Overall, I can't see much to get excited about at Waterman. Although if you think the Govt will eventually realise that they need to ramp up infrastructure spending heavily in order to get us out of recession, then Waterman could be a beneficiary. Also, their balance sheet overall is nice & strong.
Although if you look back pre-credit crunch, it was making £5-8m p.a.. So a return to those kind of numbers would see a much higher share price, if it were to happen. At some point a cyclical recovery will happen, we just don't know when.

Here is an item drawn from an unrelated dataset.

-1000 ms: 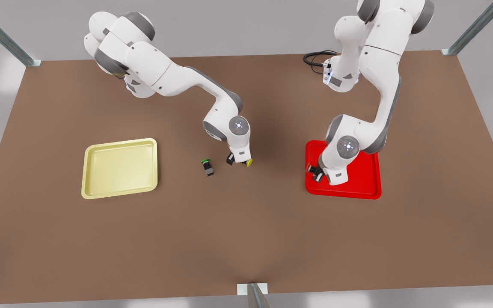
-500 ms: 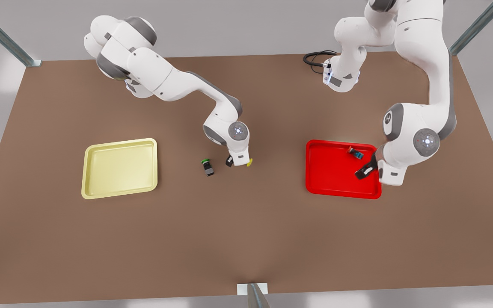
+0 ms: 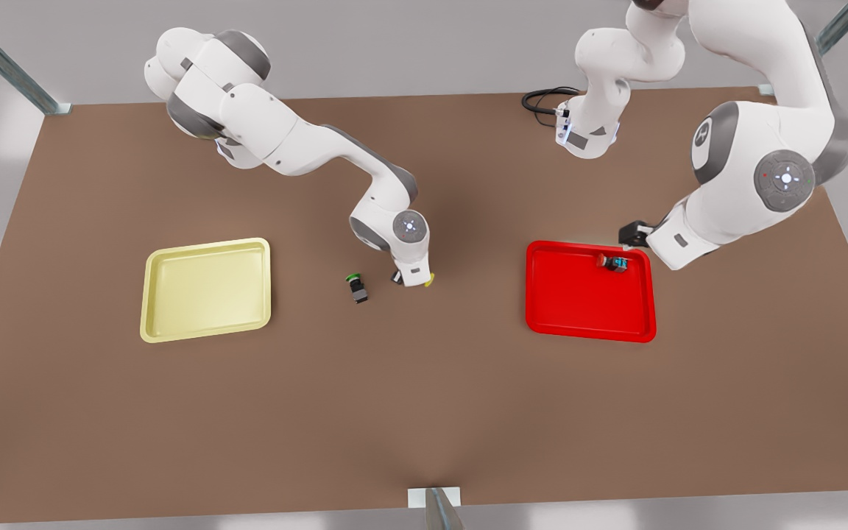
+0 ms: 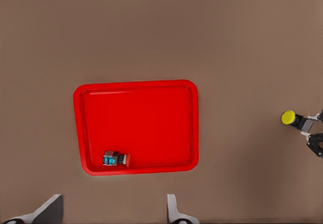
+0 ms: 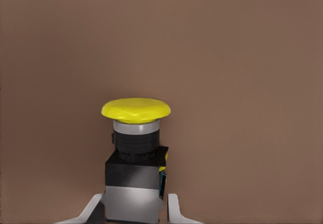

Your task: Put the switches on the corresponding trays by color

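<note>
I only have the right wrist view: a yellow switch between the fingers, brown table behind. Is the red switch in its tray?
Observer: Yes. The red switch lies inside the red tray, by its far corner on the front view's right.
Operator: Where's the left gripper?
Observer: The left gripper hangs open just beyond that tray's far rim, apart from the switch.
Operator: And the yellow tray?
Observer: The pale yellow tray sits at the front view's left. A green switch lies on the table between it and the right gripper at the yellow switch.
</note>
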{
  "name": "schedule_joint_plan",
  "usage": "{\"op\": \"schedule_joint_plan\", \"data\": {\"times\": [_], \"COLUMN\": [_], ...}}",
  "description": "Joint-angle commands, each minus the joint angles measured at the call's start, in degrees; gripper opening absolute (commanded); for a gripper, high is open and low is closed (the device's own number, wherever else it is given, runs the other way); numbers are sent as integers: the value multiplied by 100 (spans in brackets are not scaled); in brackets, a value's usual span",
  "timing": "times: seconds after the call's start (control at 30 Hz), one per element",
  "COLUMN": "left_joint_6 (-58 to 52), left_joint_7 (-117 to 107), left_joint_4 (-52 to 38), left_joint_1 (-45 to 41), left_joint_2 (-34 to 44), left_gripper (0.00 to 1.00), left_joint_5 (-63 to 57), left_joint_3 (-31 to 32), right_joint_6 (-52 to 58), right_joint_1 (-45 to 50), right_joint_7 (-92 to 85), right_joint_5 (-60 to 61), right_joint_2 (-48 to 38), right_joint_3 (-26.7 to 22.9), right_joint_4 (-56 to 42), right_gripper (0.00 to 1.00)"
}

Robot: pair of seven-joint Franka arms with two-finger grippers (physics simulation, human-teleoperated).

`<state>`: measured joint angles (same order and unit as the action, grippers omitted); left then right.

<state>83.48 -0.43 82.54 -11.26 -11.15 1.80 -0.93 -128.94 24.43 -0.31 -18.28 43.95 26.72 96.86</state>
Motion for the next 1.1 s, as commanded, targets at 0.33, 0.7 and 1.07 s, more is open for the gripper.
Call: {"op": "schedule_joint_plan", "data": {"times": [0.33, 0.7, 1.07], "left_joint_6": [28, 142, 151], "left_joint_7": [-1, -19, -10], "left_joint_4": [-71, -45, -18], "left_joint_1": [53, 53, 53], "left_joint_2": [-53, 122, 175], "left_gripper": [100, 100, 100], "left_joint_5": [-13, -22, -30], "left_joint_3": [-4, 13, -4], "right_joint_6": [-78, -553, -509], "right_joint_1": [-17, -9, 0], "right_joint_7": [22, 22, -4], "right_joint_5": [0, -114, -114], "right_joint_2": [35, 26, 123], "right_joint_3": [-1, -1, -1], "right_joint_4": [-18, 17, 9], "right_gripper": [80, 100, 82]}}
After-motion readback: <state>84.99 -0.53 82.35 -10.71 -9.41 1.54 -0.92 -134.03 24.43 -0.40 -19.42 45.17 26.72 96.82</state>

Business telecoms providers, Daisy Group (DAY) sparked my interest with a positive sounding trading update today. However, having looked at their most recent results, but balance sheet puts me off - huge amounts of intangibles, both goodwill and capitalised costs (they value "customer lists" at £187.7m net book value, for example!), plus a lot of debt. So that throws into question how real the profits are? Not for me. Why take the risk of investing in something with a weak balance sheet & aggressive accounting treatments.
Food producer Cranswick (CWK) puts out an in line with expectations trading statement to 30 Sept. So according to broker consensus that puts it on a PER of 10.2, with a divi yield of 3.8%. So might be worth a further look?
FTSE set to open 25 points down in a few seconds. Have a good day! I'm off to Gunwharf Quays (Portsmouth Harbour) for a long lunch with an old friend today, so should be fun! Well worth visiting Portsmouth Harbour for a day out actually, fantastic place with lots to see & do, e.g. HMS Victory. Esp easy as Portsmouth Harbour has its own railway line, easy to get to.